Feature selection is the process of choosing a subset of the most relevant features to be used in the classification task and model construction. It serves as a filter to discriminate among features that may not be useful in the classification task. The main goal of feature selection is to reduce computation time and improve accuracy in the classification process. There are various strategies for selecting a subset of features, including best-subset selection, forward stepwise, backward stepwise, hybrid, and embedded selection [80]. For example, best subset selection conducts an exhaustive search on all existing subsets of features to find the best model representing the best accuracy in the classification task. However, when the number exceeds 20, this approach becomes unfeasible due to the large number of feature subsets. On the other hand, forward, backward, and hybrid stepwise perform well on huge sets of feature combinations.

To evaluate feature selection algorithms, several experiments were performed using the filters Information Gain and Gain Ratio in Waikato Environment for Knowledge Analysis (Weka) [81]. In our study, we utilized three feature selection algorithms and determined that word N-grams and stem-based related semantic sets are the most prominent features. These features were ranked above character frequency and stem-based N-grams based on our results.

4.6.3 Classifier

The proposed model leverages support vector machines (SVMs) as a classifier for detecting real-world errors. SVMs are supervised learning models that are commonly used for binary classification, regression analysis, and outlier detection [82]. They are particularly well-suited for tasks where the number of features is much larger than the number of samples, as the complexity of the trained classifier is dependent on the number of support vectors rather than the dimensionality of the data [83]. This results in shorter classification times and better generalization performance.

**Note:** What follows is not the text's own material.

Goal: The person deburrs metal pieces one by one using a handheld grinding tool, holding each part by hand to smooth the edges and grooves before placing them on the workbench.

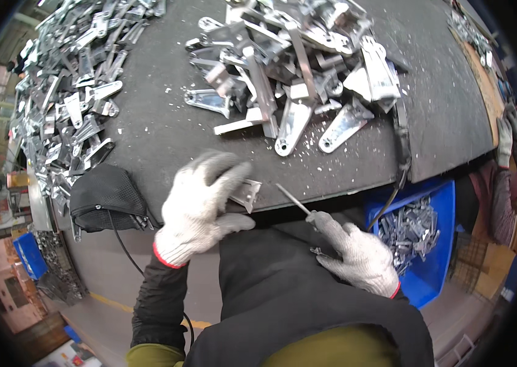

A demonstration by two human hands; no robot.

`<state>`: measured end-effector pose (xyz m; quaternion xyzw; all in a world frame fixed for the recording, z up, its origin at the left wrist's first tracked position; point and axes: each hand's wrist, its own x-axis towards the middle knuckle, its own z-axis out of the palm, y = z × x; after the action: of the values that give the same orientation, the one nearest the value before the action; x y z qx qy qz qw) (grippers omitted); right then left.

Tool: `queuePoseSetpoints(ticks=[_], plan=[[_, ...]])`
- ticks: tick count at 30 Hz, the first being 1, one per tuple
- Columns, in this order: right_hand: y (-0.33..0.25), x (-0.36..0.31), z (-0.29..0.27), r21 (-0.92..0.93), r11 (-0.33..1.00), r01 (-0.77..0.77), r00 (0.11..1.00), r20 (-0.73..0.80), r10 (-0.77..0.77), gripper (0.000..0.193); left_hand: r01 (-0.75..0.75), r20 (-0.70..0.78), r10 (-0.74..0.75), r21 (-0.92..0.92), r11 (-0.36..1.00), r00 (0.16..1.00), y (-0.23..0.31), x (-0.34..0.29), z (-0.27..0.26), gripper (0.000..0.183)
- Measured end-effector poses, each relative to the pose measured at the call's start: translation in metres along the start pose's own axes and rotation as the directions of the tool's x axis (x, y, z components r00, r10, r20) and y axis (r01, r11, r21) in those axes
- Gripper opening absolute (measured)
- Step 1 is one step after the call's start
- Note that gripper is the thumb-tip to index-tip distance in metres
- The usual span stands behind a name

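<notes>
My left hand (200, 205), in a white knit glove with a red cuff edge, is closed on a small silver metal bracket (246, 196) near the table's front edge. The fingers are slightly blurred and cover part of that piece. Just to its right, my right hand (356, 254), gloved the same way, grips a thin metal rod-like tool (293, 199), perhaps a file. Its tip points up and left toward the bracket, with a gap between them. Beyond both hands, a heap of similar metal brackets (295, 122) lies on the dark table (154, 98).
A larger pile of metal parts (81, 110) covers the table's left side. A black mesh pouch (108, 199) with a cord sits at the left front edge. Below right, a blue bin (445, 244) holds metal pieces. Another person's gloved hand (504, 140) shows at far right.
</notes>
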<state>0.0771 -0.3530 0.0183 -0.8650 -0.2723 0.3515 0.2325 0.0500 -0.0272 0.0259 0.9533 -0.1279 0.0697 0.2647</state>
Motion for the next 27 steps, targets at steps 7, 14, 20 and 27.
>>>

In the context of real-world error detection, SVMs can be used to identify words that are misspelled or used incorrectly [84, 85]. The model learns to distinguish between correct and incorrect words by mapping them to a high-dimensional space where a linear decision boundary can be drawn between the two classes [86]. The two most important parameters that affect the performance of an SVM classifier are the penalty factor C and the kernel function. The penalty factor determines the cost of misclassifying a training sample, while the kernel function computes the similarity between two data points.

In this work, we will use a tenfold cross-validation (CV) strategy to evaluate the performance of our SVM classifier. CV is a resampling method that is used to estimate the generalization performance of a model by training and testing it on different subsets of the data [87]. This helps to mitigate the effects of overfitting and ensures that the results are more reliable. We will experiment with both linear and nonlinear SVMs, using three different kernel functions: linear, RBF (radial basis function), and sigmoid. The γ (kernel bandwidth) hyperparameter will be set to 0.1 for the nonlinear kernels. This will allow us to compare the performance of the different SVM models and select the one that performs best on our dataset.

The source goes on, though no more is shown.